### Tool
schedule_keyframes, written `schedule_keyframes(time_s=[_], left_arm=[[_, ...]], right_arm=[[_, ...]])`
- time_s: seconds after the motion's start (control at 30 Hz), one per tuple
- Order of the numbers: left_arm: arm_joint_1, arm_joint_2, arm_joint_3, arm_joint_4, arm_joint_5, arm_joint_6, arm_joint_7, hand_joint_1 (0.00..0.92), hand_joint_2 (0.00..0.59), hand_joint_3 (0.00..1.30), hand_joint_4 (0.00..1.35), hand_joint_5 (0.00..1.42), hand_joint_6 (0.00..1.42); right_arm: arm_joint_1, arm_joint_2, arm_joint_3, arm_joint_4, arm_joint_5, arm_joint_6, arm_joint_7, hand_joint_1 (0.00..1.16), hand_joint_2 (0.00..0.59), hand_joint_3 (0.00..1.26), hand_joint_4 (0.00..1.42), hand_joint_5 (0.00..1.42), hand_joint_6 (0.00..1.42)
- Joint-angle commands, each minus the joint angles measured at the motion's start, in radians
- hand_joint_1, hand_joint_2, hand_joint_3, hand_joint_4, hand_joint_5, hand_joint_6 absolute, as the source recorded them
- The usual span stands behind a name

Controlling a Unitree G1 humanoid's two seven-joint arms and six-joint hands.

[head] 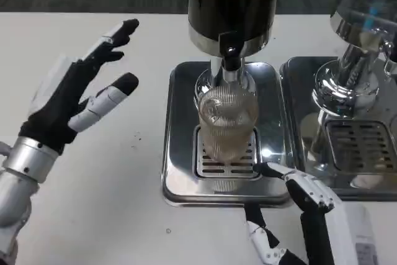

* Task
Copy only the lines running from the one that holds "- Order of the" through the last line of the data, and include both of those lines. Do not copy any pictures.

* Result of the task
- Order of the numbers: left_arm: arm_joint_1, arm_joint_2, arm_joint_3, arm_joint_4, arm_joint_5, arm_joint_6, arm_joint_7, hand_joint_1 (0.00..0.92), hand_joint_2 (0.00..0.59), hand_joint_3 (0.00..1.30), hand_joint_4 (0.00..1.35), hand_joint_5 (0.00..1.42), hand_joint_6 (0.00..1.42); right_arm: arm_joint_1, arm_joint_2, arm_joint_3, arm_joint_4, arm_joint_5, arm_joint_6, arm_joint_7, hand_joint_1 (0.00..1.16), hand_joint_2 (0.00..0.59), hand_joint_3 (0.00..1.26), hand_joint_4 (0.00..1.42), hand_joint_5 (0.00..1.42), hand_joint_6 (0.00..1.42)
- Joint-angle commands, each minus the joint angles measured at the motion's start, in radians
- hand_joint_1, hand_joint_2, hand_joint_3, hand_joint_4, hand_joint_5, hand_joint_6 absolute, as the source recorded them
- The usual span stands behind a name

Controlling a Unitree G1 humanoid's two seven-joint arms and six-joint hands.

[head] 

That finishes the output.